The problem with Dubai property forecasts

It pays to do your own homework when analysing the Dubai property market, says Courtney Trenwith

My mum always said, if you want something done properly do it yourself. Analysing the Dubai property market could be one of those tasks.

With a continuous stream of reports, analysis and forecasts, you could believe there is plenty of available information to decide whether to buy or sell or sit tight.

But for many of us, when each new commentary is released, the picture becomes more muddled. Take the current selection: while most market analysts say sale prices have fallen, they differ on their figure of by how much, and whether certain areas have fared better or worse. Just don’t ask them when a recovery is likely to begin …

A few argue the market is already on its way up, and others suggest that a turnaround is imminent.

Chestertons UAE managing director Declan McNaughton, for example, claims the volume of sales transactions at his agency has risen by 20 percent in the past six weeks and that he expects it to increase even further during this quarter. The uptick in demand will presumably cause an increase in prices.

The organisers of Cityscape Global, held at the Dubai World Trade Centre this week, also argue that now is “the right time” to buy property in Dubai – that window of opportunity before prices start an upward trajectory.

They claim there is a “strong relationship” between transactional activity and real estate prices, with a lag of six months. Given residential sales volumes “levelled off” at the end of 2015 (ie. six months ago), Cityscape organisers insist that means prices will imminently begin to rise.

But analysts such as Core Savills and CBRE suggest there is more to be cut before a recovery will begin.

With so many people with so many varied opinions, the only real way to glean any kind of reliable assessment of the market is to source it from those on the ground, and that is where Cityscape can be a valuable event.

Putting aside the grand announcements (which can all too easily be quietly amended later on) and expensive showcases, the sheer size of the event can provide a measure of sentiment as good as any office-created report.

This magazine has in recent weeks interviewed several foreign developers who have returned to the market eight years after being stung by the downturn that cost many millions. In this edition, Shaikhani Group managing director Mahmoud Shaikhani reveals his family is rejuvenating its interest in Dubai real estate with a plan to invest nearly $1bn.

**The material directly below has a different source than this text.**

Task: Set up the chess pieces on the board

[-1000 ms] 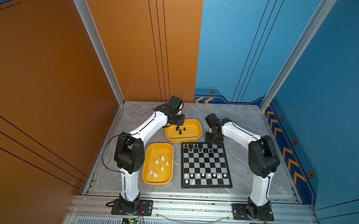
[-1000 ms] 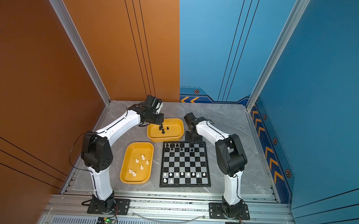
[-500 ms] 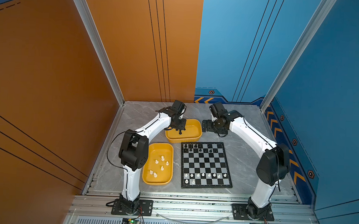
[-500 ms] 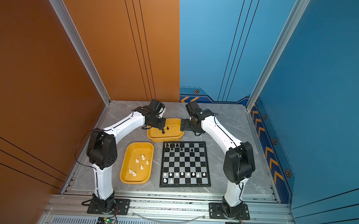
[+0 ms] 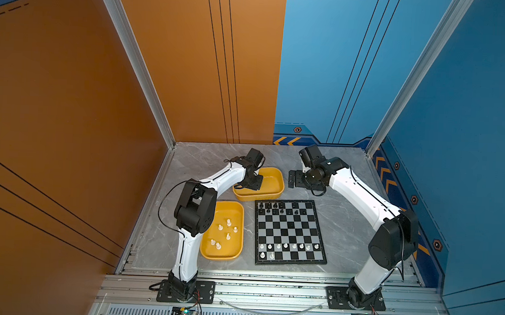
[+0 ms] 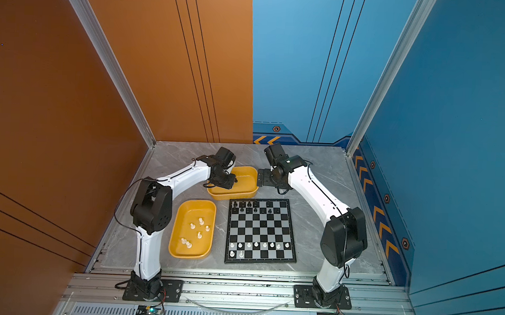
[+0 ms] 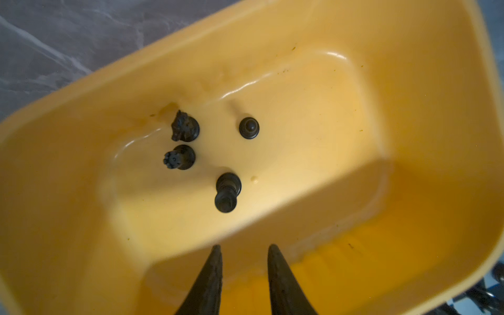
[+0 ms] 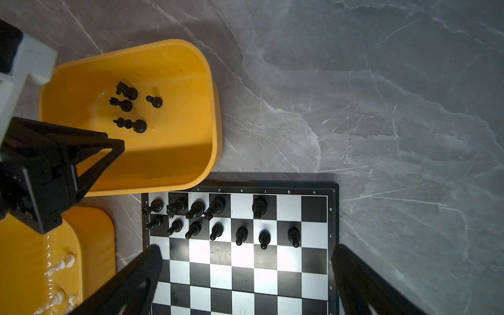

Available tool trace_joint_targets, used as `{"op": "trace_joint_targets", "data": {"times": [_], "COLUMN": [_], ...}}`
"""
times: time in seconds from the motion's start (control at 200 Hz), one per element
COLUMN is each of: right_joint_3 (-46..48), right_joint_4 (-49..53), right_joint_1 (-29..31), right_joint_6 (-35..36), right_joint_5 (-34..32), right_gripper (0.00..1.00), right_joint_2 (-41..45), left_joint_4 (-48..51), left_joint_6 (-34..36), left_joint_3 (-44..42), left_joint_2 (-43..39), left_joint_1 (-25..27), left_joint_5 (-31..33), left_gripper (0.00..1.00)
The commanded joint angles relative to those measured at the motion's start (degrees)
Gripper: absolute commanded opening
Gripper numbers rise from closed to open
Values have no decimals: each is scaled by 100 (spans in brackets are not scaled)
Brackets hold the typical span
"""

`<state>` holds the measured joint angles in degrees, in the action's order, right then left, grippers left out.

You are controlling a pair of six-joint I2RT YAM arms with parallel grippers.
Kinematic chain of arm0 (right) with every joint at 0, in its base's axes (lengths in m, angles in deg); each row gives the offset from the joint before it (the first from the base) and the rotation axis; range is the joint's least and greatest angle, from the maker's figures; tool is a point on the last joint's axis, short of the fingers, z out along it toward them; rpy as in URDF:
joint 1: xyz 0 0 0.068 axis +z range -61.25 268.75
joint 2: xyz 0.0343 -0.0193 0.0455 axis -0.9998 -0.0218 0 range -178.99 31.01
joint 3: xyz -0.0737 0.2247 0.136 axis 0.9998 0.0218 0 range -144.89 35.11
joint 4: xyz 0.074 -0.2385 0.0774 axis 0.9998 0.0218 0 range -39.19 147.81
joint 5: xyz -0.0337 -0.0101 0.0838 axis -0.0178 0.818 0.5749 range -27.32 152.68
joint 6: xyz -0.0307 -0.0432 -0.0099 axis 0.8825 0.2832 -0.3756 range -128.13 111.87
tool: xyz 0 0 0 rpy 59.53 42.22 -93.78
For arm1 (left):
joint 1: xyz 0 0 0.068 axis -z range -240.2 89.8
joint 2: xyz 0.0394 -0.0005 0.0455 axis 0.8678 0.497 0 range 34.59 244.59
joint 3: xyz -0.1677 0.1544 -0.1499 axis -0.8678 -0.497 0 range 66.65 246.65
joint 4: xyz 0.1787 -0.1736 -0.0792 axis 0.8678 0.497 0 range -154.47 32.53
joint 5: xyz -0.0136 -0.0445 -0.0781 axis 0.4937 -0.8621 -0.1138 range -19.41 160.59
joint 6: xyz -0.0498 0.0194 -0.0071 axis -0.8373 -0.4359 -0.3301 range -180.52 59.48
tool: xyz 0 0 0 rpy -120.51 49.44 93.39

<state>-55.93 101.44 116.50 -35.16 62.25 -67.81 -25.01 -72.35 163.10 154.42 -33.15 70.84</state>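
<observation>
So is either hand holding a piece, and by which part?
Nothing is held. The left hand is open over the black pieces in the tray; the right hand is wide open, empty.

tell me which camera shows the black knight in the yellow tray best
Left wrist view: close, nearly straight down on the black knight, nothing in front. Right wrist view shows it smaller, side-on. In both top views the left arm hides it.

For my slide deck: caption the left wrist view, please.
Left gripper, jaws slightly apart, hovers over a yellow tray holding four black chess pieces.
</observation>
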Motion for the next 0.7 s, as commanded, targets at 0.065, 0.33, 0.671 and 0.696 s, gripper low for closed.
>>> {"op": "trace_joint_targets", "data": {"times": [0.065,0.33,0.671,0.696], "right_joint_3": [258,437,454,452], "right_joint_4": [160,142,134,135], "right_joint_1": [16,-28,-76,-76], "right_joint_6": [-167,-196,-213,-216], "right_joint_5": [-241,-343,-332,-324], "right_gripper": [100,100,100,100], "right_joint_2": [339,513,514,514], "left_joint_4": [159,158,159,157], "left_joint_6": [75,129,160,164], "left_joint_3": [205,392,524,525], "left_joint_2": [299,449,510,511], "left_joint_1": [36,21,-14,-20], "left_joint_5": [195,230,287,280], "left_gripper": [30,30,31,31]}}
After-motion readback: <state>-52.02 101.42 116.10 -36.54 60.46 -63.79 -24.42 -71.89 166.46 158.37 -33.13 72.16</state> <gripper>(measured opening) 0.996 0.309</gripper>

These examples at least paint some colour on the landscape.

Those who remember the fallout of the property crash of 2008-09 may take less comfort in the knowledge that domestic developers are ploughing ahead with grand master developments, but they would be missing some additional, finer strokes. The sector – whether buying off-plan or completed, in cash or with a mortgage, or even renting – is working with stronger foundations following the implementation of tighter regulations, which should prevent the significant highs and lows, not to mention failed projects, of years gone by.

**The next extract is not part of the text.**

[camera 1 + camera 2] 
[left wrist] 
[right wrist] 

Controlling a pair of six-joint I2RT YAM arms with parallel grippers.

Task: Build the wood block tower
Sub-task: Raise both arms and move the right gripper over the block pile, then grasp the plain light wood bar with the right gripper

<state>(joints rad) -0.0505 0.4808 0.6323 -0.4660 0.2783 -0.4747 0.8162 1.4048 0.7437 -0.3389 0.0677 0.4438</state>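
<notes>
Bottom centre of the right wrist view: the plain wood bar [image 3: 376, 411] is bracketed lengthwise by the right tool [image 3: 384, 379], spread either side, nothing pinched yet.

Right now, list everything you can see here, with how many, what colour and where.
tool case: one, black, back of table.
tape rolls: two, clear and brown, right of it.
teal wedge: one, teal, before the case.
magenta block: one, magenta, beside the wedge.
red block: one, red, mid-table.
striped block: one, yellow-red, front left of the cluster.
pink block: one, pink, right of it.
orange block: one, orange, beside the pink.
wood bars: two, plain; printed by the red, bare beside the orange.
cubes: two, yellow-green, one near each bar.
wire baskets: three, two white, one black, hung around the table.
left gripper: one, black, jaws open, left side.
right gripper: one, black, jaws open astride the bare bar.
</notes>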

That reduced volatility itself should provide some cushioning to those who do venture into the real estate market. At the end of the day, any investment is a risk. Only thorough research can help to minimise that risk.

So when the plethora of statistics and analyses released by others makes any conclusive evaluation difficult, you could do well to wipe the slate clean and form your own interpretation. This week should be a prime time to begin that work.